Sep 122010
 

Genni venice

Here are the opening pages of Genni Gunn‘s new novel Solitaria. Genni is an old friend of DG, dating back to the time before he had children and used to fly across the country to this or that summer workshop (the summer he met Genni, he did three in a row in New Brunswick, Ontario and Saskatchewan). Once upon a time, Genni used to tour with bands in western Canada, which always struck DG as exciting and romantic (given his own sheltered upbringing). Now she writes novels, stories, and poems and the occasional opera. She is Italian by heritage. The photo above was taken in Venice and seems to DG to be iconic–Genni in the mysterious aquatic city, only half-western, caught in the embrace of the golden and opulent east.

By way of a further introduction, here is the novel trailer.

[youtube=http://www.youtube.com/watch?v=oaXiH_NSRqE]

dg

From Solitaria

By Genni Gunn

Facilis descensus Averni:
noctes atque dies patet atri ianua Ditis;
sed revocare gradium superasque evadere ad auras,
hoc opus, hic labor est.

It is easy to go down into Hell:
night and day, the gates of dark Death stand wide;
but to climb back again, to retrace one’s steps to the upper air,
there’s the rub, the task.

— Virgil

Prologue
Fregene, Italy, July 15, 2002

They navigate through thick traffic, from Rome, for an hour and a half, in stifling heat, among stalled cars and angry drivers. Finally, the Fregene exit leads them off the freeway, and onto Viale di Pineta through the ancient pinery, down to Lungomare di Levante, where they turn left at the seashore, and continue until they stop in front of iron gates, chained and padlocked. Visible through the bars, a dilapidated villa rises among pines and wild hibiscus whose magenta petals shimmer in the July heat. Yellow police tape girdles the entire area.

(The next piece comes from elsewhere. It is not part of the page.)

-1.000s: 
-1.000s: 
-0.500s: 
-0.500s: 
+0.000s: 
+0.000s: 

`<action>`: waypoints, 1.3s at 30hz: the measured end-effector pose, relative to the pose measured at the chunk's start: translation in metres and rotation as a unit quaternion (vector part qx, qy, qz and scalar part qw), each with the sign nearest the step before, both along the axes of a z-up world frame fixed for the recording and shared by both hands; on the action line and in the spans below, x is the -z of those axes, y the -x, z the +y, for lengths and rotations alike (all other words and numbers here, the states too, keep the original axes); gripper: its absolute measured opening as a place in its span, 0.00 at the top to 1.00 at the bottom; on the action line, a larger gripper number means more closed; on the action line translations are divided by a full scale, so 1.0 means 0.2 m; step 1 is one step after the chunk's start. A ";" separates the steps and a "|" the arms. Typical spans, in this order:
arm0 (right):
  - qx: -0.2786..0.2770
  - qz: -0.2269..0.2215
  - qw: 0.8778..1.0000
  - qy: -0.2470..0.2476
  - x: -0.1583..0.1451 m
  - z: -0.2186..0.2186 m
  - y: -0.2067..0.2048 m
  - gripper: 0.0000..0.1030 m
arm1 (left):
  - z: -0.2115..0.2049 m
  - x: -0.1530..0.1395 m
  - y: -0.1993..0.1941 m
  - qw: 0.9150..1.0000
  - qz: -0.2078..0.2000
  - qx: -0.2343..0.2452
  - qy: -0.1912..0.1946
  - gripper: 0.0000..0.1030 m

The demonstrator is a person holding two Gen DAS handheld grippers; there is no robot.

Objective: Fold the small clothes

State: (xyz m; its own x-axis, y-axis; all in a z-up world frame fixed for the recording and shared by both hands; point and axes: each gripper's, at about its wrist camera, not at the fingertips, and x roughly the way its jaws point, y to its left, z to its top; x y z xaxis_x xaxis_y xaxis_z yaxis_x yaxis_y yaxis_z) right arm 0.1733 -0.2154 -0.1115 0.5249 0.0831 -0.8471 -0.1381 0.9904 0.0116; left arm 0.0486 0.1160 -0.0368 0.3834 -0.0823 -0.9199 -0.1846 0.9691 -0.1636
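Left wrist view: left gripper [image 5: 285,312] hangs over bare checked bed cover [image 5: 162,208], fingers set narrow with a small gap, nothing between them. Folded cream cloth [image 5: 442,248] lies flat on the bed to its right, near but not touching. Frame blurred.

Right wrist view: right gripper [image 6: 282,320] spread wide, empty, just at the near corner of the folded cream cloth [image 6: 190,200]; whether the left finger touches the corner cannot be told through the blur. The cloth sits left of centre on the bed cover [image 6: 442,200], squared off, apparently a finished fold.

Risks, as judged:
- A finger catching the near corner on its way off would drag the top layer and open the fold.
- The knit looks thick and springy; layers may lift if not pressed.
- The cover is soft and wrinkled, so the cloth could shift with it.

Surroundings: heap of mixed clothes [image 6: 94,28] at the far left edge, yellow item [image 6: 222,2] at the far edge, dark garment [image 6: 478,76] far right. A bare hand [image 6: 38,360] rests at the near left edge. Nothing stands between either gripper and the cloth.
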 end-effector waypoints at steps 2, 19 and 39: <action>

Once, this villa was the pride of its owners, nestled in a sprawling lot facing the Tyrrhenian Sea, surrounded by palms and oleanders on manicured lawns where children played and cats sunned themselves. Over time, the children grew and moved to the cities. When the owners died, the villa was sold to foreigners who came only in summer. In the winter months, small boys climbed over the fence and played in the tall grass no one tended. Sometimes, they built fires on the beach, and tried to pry open the green shutters. The villa was sold and resold, neglected and abandoned by owner after owner, none of whom lived there.

“This must be it,” the cameraman says, pointing to the number on a pillar whose plaster has broken away in chunks to reveal old bricks and mortar. He turns down the air conditioner.

The show’s anchorwoman sits beside him, fanning herself with a small spiral notebook. On the side of the van, the familiar logo — a large c ending in a question mark, inside which are the words: Chi L’Ha Visto? Who Has Seen Him?

A policeman unlocks the gate, checks their ids, and lets them in. While the crew unloads the van, the anchorwoman walks around, surveying the area for appropriate footage.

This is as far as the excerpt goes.